Instructions for the task:
Please write out exactly the lines of the data below from the line holding "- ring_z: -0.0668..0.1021" through the line holding "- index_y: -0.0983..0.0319", and leave out the rest.

Records contained in a dataset
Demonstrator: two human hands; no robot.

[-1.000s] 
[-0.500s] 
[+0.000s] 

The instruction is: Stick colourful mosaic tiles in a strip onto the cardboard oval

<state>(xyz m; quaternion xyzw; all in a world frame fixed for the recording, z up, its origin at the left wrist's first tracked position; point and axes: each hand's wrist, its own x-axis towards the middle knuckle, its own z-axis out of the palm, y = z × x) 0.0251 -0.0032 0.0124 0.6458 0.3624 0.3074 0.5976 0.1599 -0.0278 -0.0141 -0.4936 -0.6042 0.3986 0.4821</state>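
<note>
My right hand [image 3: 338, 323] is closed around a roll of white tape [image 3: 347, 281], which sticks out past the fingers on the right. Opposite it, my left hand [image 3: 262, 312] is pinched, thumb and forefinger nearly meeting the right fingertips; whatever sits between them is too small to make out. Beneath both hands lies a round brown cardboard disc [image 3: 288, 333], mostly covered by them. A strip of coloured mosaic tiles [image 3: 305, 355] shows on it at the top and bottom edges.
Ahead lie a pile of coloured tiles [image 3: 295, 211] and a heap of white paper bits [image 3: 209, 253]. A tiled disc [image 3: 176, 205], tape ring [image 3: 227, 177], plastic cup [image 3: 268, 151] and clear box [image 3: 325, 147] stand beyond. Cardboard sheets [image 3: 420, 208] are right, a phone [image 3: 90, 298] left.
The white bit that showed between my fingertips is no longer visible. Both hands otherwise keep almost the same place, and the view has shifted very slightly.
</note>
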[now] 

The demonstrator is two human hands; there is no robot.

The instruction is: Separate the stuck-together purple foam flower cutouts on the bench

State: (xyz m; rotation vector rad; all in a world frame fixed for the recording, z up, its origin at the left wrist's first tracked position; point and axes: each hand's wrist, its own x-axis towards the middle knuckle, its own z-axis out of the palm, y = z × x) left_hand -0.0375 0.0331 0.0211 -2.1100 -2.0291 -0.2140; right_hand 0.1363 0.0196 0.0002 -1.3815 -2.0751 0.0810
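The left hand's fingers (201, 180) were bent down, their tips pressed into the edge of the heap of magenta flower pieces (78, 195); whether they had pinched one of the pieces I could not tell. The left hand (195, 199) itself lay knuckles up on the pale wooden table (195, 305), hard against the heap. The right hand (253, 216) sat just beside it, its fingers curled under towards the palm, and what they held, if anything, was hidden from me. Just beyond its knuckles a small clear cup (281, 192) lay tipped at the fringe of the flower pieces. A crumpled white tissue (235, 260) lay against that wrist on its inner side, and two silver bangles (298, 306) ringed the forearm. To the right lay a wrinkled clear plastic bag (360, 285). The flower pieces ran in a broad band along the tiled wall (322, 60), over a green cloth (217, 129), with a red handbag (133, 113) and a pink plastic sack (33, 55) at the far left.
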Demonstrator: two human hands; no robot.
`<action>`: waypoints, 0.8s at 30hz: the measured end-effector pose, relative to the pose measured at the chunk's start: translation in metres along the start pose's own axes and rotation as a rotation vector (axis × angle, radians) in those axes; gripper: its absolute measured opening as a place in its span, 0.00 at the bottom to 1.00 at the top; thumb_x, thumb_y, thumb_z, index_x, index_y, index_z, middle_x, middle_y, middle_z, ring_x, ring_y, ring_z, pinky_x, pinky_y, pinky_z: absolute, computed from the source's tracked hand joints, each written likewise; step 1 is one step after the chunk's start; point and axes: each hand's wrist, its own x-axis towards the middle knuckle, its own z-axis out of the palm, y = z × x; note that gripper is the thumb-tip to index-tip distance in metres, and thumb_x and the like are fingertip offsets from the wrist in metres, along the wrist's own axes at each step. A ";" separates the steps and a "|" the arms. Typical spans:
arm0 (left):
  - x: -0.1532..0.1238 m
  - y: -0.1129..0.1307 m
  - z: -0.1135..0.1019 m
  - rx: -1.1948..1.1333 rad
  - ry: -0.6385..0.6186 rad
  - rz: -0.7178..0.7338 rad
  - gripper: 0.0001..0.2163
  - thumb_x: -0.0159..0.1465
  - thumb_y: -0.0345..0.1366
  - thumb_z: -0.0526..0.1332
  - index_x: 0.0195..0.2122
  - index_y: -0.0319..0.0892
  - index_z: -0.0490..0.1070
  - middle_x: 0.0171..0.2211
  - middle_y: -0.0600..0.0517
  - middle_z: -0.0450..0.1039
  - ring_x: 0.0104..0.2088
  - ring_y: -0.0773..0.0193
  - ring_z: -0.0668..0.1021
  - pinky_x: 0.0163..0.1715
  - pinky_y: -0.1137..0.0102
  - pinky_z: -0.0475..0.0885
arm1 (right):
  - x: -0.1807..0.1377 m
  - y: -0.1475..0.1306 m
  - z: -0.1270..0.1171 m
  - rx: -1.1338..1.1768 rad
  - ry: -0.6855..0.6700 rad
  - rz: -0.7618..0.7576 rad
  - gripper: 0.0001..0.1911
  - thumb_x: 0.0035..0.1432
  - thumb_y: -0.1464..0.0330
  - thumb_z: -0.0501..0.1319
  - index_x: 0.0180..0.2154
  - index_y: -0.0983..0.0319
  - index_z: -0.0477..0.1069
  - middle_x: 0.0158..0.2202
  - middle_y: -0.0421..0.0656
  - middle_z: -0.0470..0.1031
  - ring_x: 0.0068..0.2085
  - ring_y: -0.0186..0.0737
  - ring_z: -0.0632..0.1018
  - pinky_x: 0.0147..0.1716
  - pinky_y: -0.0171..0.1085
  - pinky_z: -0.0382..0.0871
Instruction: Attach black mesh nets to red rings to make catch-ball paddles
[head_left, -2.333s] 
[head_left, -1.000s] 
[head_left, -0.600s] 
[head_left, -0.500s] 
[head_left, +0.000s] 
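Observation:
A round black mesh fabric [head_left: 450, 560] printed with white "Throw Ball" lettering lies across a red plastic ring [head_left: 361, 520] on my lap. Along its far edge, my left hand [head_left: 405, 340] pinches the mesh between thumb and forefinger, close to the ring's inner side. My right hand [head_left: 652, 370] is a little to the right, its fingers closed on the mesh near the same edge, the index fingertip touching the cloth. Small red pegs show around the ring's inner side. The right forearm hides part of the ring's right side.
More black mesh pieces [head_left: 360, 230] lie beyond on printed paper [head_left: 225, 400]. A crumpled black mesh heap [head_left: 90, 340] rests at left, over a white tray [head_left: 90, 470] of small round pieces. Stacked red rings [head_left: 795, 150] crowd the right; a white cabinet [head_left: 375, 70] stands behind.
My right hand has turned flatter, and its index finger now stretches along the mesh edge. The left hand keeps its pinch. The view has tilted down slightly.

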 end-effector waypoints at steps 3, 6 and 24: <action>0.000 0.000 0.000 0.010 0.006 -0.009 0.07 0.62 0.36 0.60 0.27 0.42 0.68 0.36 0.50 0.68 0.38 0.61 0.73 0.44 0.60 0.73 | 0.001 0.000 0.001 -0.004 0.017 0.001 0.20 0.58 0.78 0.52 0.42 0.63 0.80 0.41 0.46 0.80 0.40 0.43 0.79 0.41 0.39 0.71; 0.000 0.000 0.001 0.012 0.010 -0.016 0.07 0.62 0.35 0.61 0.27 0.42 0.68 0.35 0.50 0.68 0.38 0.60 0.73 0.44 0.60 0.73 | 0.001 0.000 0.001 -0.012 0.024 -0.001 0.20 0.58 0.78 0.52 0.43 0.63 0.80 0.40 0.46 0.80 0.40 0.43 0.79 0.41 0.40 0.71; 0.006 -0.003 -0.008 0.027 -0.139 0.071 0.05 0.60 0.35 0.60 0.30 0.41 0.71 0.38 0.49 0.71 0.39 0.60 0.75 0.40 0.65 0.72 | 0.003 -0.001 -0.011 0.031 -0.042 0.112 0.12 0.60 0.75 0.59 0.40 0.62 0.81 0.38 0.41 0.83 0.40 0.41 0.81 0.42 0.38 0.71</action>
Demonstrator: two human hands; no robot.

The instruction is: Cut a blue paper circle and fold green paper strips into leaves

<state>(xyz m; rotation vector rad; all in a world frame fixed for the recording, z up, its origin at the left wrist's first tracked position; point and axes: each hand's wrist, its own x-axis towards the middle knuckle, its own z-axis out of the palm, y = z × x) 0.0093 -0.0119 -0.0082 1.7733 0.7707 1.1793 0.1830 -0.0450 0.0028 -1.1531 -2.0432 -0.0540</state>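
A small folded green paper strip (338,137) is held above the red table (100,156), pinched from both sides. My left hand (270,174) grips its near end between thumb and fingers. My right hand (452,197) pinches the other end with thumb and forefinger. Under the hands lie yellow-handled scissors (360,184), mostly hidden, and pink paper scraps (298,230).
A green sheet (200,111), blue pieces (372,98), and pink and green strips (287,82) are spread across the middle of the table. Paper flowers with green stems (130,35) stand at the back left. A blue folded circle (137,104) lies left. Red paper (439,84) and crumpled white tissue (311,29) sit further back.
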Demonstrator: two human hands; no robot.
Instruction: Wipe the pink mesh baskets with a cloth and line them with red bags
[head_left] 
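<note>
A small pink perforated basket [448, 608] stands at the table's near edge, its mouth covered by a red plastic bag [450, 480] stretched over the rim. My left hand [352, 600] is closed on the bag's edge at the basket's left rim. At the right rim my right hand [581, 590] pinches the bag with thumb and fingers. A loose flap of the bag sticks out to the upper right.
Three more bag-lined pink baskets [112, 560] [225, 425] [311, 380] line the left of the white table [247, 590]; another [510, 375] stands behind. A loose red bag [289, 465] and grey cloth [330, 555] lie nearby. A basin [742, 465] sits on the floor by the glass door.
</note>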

Response for this exercise:
  - ring_z: -0.0668..0.1021
  - pinky_x: 0.0163..0.1715
  - pinky_y: -0.1137..0.0102
  - pinky_z: -0.0475..0.0885
arm1 (right):
  - x: -0.1807..0.1377 m
  - y: -0.1475..0.1306 m
  - z: -0.1270..0.1171 m
  - rx: -1.1338..1.1768 rad
  - ry: -0.6855..0.6700 rad
  - rz: -0.7618..0.7576 rad
  - gripper: 0.0001..0.1911
  - thumb_x: 0.0035..0.1432
  - thumb_y: -0.1464..0.0330
  - thumb_z: -0.0501..0.1319
  - index_x: 0.0180..0.2154
  - index_y: -0.0983..0.0319

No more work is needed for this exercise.